Unit X: How the Pentagon and Silicon Valley Are Transforming the Future of War
- Author: Raj M. Shah and Christopher Kirchhoff
- Language: English
- Subject: Defense Innovation Unit, military technology, Pentagon reform
- Genre: Non‑fiction
- Publisher: Scribner
- Publication date: 2024
- Publication place: United States
- Media type: Print, e‑book
- Pages: 336
- Awards: Shortlisted – 2024 Financial Times Business Book of the Year
- ISBN: 9781668031384

= Unit X (book) =

2024 book

Unit X is a non‑fiction account of the U.S. Defense Innovation Unit, an organization established in 2015 to break through Pentagon bureaucracy and connect the U.S. military with modern technologies from Silicon Valley. The authors, Raj M. Shah and Christopher Kirchhoff, led a reboot of the unit.
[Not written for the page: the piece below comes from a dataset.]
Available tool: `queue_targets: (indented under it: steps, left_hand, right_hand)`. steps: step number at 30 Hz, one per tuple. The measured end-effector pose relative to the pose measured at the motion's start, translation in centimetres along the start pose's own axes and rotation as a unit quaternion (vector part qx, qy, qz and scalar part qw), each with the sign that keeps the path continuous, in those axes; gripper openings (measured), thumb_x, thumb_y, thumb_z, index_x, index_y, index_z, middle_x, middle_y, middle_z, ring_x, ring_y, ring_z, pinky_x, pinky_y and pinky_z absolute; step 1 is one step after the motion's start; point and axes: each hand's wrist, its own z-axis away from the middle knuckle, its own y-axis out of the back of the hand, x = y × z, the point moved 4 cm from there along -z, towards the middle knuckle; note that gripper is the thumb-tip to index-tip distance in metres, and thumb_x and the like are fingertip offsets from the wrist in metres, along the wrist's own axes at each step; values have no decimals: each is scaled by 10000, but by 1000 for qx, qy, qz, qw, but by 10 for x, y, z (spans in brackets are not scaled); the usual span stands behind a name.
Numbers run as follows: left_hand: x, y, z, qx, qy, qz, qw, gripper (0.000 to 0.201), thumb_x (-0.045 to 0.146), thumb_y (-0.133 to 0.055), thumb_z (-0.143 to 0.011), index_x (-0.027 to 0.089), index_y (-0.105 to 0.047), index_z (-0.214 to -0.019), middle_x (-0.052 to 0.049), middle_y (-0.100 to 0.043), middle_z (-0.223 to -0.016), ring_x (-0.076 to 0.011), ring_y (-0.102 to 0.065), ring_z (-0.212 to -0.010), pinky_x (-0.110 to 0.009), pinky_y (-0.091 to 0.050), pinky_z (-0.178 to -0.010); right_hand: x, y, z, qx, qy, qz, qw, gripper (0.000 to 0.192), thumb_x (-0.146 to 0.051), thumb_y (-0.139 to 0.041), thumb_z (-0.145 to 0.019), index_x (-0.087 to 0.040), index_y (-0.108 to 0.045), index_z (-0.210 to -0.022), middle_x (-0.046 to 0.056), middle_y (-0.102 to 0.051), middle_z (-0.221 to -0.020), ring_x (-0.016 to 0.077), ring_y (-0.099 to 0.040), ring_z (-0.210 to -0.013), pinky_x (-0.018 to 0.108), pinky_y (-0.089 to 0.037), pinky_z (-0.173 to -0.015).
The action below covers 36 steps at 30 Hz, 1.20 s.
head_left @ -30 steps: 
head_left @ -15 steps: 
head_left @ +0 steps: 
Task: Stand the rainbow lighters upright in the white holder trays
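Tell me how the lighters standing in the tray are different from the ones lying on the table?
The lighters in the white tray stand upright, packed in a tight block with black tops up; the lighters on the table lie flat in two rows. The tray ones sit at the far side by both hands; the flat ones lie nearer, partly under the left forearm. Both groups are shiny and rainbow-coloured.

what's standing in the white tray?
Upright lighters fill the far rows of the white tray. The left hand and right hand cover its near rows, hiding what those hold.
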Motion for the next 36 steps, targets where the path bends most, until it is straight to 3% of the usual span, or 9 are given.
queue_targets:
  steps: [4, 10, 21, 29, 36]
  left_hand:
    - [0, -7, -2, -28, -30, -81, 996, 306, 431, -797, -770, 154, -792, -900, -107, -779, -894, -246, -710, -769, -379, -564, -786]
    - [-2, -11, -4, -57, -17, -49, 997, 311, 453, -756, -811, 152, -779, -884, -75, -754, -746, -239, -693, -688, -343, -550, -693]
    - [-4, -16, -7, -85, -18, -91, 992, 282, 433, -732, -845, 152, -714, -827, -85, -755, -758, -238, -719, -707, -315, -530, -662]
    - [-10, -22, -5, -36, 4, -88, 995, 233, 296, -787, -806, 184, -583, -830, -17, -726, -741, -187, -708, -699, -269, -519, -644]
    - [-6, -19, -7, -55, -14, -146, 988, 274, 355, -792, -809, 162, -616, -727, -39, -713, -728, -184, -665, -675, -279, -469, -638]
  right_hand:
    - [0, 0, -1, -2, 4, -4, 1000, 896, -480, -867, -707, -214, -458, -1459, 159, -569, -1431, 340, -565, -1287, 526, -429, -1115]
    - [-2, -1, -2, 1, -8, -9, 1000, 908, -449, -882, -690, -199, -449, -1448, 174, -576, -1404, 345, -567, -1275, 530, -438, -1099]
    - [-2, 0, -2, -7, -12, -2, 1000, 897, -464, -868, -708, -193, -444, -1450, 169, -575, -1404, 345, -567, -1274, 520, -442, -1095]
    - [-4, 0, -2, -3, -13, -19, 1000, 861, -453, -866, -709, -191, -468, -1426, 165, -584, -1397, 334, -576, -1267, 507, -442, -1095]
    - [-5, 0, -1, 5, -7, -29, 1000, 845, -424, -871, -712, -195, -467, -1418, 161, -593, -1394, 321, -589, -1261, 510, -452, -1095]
The book's timeline spans from the mid 2010s to 2023–2024. It describes how the unit sourced innovations, AI‑powered drones, autonomous flying vehicles and microsatellites, from startups and small private companies in contrast to big military tech firms working with Pentagon for decades. The authors also describe battles with congressional assistants in Washington D.C. and Pentagon officials who wanted to protect established inefficient procurement processes.
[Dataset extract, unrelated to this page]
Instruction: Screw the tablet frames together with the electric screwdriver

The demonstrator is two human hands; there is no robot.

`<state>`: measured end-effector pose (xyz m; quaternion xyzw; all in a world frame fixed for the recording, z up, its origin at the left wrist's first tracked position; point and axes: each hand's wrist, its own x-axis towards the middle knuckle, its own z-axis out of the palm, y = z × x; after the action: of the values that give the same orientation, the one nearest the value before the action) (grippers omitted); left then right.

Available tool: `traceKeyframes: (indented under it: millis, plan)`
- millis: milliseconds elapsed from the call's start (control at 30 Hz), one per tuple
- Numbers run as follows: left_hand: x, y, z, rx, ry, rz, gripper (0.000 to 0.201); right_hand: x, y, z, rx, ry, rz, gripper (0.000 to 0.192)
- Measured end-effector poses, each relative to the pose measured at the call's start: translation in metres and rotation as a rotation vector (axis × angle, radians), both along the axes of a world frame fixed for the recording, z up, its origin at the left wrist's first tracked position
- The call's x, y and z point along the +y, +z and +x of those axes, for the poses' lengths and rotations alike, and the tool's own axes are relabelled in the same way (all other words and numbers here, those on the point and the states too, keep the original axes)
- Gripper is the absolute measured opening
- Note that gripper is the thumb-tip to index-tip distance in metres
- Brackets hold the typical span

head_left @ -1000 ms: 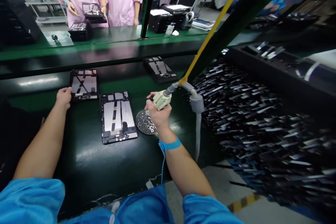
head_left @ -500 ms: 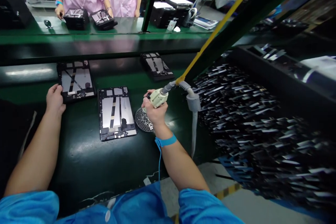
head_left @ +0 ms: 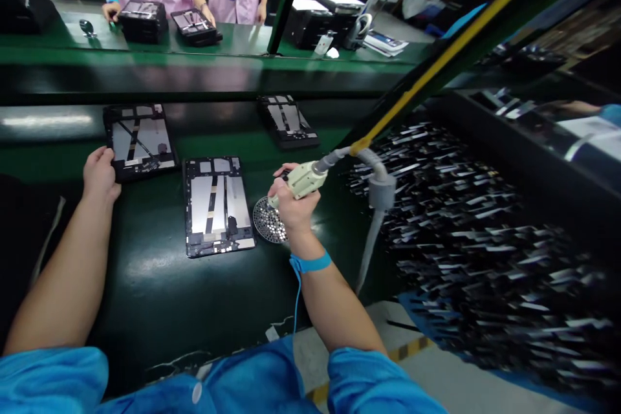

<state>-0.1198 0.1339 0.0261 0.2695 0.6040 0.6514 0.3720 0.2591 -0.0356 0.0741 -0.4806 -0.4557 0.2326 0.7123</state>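
Toward the far left corner of the green workbench (head_left: 160, 310), one open tablet unit, the left unit (head_left: 150, 139), lies with its left edge pinched between the thumb and fingers of the left hand (head_left: 99, 174). Nearer the front edge and to its right lies the middle unit (head_left: 218, 204), flat and untouched; by the far edge, right of centre, lies the far unit (head_left: 286, 119). The right hand (head_left: 297, 207) is closed firmly around a pale corded tool (head_left: 308, 180), its lower end over the perforated metal disc (head_left: 269, 220) just right of the middle unit; whether it makes contact cannot be told. As to progress: all three units have their interiors exposed, so the uncovered stage is judged complete and the closed stage outstanding on each. The tool stands clear of every unit, which suggests an interval between operations rather than one under way. Whether any fasteners are seated is too small to determine. As to condition: the middle unit shows a dark frame, a smooth pale panel, two dark strips running lengthwise, and a small black block at the near end. On the left unit, one thin strip crosses the panel diagonally and appears unsecured. No breakage is discernible at this resolution.
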Motion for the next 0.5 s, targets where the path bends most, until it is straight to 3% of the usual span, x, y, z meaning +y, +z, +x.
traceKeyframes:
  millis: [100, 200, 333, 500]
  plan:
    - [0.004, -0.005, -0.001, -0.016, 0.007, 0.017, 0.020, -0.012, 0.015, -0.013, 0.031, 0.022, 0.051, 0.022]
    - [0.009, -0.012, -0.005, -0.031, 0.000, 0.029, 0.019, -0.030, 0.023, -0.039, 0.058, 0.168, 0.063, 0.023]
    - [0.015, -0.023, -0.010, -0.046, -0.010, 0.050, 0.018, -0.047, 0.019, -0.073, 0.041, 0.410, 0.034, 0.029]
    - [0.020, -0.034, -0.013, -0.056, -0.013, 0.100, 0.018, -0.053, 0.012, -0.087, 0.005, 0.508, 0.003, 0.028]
The book was shortlisted in 2024 Financial Times Business Book of the Year Award.

== Reception ==
In a review for Foreign Affairs, historian Lawrence D. Freedman writes that Unit X recounts how Shah and Kirchhoff used DIU’s authority to bypass the Pentagon’s cumbersome procurement system. Among the first successes was an app for coordinating air strikes against the Islamic State and the deployment of small satellites to monitor North Korea.

=== Five Books ===
Five Books named Unit X as one of the best business books of 2024. Andrew Hill remarks that the book is “by people who were doing the things that they describe” and calls it a fascinating account of how to navigate the Pentagon’s corridors to connect with startups.

=== WSJ ===
The Wall Street Journal recognized the book, praising its clear message that the Pentagon has successfully used America's technological power in the military global technology battle.

=== New York Review of Books ===
Fred Kaplan opens his review by mentioning Raj Shah’s experience as an F‑16 pilot in 2006. The cockpit’s multimillion‑dollar navigation system lacked a moving‑dot display, so Shah strapped a $300 iPAQ loaded with digital maps to his knee. That experience helped him later to bridge the growing gap between commercial technology and U.S. military. Ten years later, Shah and co‑author Christopher Kirchhoff were invited to run the Defence Innovation Unit Experimental (DIU x), an experimental office to add the Silicon Valley’s innovation culture into the US military industry. Kaplan notes that the book describes how DIU achieved first successes, including a project that cost only $1.5 million, while the same project being developed by Northrop Grumman for years and had already consumed $745 million and was not yet ready. The reviewer credits the book for illustrating how bureaucracy resists changes and outsiders.

=== Foreign Policy ===
Foreign Policy describes Unit X as “readable and insightful” but “at times hyperbolic”. But the review insists that commercial technology has not yet revolutionized warfare.